WHAT THE EXERCISE ASKS.
Nothing is needed except the lines below that run from the one with "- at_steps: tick" through the one with "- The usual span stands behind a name", repeated exactly.

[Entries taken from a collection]
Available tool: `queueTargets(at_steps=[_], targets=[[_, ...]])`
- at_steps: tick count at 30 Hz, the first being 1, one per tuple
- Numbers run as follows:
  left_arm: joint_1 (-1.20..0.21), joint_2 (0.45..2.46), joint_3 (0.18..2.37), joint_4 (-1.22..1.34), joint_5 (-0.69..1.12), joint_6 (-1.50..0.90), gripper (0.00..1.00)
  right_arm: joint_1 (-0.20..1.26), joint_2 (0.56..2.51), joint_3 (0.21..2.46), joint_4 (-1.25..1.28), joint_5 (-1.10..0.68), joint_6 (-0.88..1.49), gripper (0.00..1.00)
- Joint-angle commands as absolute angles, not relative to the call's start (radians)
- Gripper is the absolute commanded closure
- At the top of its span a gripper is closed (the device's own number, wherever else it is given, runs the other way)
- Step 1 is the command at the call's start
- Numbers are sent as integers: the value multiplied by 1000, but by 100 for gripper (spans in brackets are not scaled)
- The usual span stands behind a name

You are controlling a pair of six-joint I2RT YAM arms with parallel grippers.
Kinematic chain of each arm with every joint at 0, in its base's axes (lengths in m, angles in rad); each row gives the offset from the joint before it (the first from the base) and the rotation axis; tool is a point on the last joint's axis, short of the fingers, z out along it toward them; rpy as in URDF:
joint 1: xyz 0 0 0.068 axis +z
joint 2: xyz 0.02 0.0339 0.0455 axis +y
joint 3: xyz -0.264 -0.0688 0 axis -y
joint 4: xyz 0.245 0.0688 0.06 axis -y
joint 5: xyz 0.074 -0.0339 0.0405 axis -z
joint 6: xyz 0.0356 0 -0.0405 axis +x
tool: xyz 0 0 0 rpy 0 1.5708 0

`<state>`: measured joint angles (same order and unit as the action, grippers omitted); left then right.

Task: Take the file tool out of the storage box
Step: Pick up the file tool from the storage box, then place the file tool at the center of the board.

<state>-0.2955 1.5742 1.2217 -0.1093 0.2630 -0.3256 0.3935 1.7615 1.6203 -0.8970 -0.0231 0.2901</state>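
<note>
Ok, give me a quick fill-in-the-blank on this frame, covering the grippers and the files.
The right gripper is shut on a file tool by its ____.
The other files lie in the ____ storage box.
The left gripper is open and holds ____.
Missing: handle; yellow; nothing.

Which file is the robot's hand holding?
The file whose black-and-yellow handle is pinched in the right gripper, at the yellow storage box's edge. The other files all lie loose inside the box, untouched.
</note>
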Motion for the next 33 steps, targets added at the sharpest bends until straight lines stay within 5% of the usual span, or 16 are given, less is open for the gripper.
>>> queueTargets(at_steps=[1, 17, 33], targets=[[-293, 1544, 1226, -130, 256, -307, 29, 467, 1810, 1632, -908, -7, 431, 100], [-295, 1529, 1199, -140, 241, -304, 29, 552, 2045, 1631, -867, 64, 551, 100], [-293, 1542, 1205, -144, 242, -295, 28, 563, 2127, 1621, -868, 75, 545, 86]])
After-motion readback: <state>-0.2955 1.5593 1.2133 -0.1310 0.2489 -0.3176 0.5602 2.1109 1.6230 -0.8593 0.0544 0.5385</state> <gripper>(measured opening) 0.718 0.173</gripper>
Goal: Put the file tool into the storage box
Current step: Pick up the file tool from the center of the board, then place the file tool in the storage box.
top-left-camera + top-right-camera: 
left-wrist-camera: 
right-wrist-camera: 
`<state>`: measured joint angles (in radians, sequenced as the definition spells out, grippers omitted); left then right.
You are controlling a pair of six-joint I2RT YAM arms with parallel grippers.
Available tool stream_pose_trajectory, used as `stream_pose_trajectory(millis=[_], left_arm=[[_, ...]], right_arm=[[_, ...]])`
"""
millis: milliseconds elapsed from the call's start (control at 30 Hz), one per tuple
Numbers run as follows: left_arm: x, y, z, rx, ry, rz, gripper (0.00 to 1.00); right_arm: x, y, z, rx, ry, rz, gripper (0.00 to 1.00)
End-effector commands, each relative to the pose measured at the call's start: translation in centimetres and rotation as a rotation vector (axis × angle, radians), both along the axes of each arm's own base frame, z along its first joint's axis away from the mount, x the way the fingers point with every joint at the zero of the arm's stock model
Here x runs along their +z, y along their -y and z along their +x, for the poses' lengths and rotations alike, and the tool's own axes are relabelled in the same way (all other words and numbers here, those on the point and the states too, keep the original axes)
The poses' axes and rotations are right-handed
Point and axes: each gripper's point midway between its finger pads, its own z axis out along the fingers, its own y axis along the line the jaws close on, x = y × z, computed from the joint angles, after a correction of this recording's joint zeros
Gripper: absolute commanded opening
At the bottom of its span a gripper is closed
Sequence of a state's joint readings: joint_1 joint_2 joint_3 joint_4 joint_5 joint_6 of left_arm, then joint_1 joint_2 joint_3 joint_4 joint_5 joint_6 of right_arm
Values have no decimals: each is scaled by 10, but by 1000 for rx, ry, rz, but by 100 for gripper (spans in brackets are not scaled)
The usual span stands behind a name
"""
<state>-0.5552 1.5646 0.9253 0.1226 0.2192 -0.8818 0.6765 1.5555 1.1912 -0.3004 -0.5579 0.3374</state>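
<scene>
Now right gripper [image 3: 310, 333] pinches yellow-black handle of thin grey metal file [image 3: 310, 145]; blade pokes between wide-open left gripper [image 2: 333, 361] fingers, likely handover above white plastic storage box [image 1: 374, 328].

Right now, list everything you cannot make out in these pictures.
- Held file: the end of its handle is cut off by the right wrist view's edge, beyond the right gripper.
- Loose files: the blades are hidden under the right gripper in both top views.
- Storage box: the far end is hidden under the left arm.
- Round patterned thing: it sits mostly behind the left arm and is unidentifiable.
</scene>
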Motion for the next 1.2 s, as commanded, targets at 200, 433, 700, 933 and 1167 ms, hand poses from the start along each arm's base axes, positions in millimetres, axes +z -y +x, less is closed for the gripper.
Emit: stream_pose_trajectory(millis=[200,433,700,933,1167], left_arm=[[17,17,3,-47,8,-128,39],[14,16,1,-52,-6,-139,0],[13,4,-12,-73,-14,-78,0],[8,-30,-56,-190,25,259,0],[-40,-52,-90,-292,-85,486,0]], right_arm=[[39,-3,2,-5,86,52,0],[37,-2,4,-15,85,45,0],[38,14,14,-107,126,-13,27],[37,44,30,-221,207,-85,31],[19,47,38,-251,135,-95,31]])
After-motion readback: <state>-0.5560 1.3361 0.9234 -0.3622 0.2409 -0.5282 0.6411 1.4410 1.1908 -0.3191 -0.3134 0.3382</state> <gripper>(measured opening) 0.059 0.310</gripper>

ANSWER BOX.
- at_steps: tick count at 30 Hz, the first being 1, one per tuple
- Numbers run as follows:
  left_arm: joint_1 (-1.20..0.21), joint_2 (0.45..2.46), joint_3 (0.18..2.37), joint_4 (-1.22..1.34), joint_5 (-0.69..1.12), joint_6 (-1.50..0.90), gripper (0.00..1.00)
  right_arm: joint_1 (-0.20..1.26), joint_2 (0.56..2.51), joint_3 (0.21..2.46), joint_4 (-1.25..1.28), joint_5 (-1.10..0.68), joint_6 (-0.88..1.49), gripper (0.00..1.00)
- Joint-angle commands as absolute angles, not relative to the call's start (radians)
- Gripper is the absolute commanded closure
- At the top of its span a gripper is closed (the device's own number, wherever else it is given, runs the other way)
- Step 1 is the command at the call's start
- Numbers are sent as integers: the value multiplied by 1000, but by 100 for gripper (spans in brackets are not scaled)
- The usual span stands behind a name

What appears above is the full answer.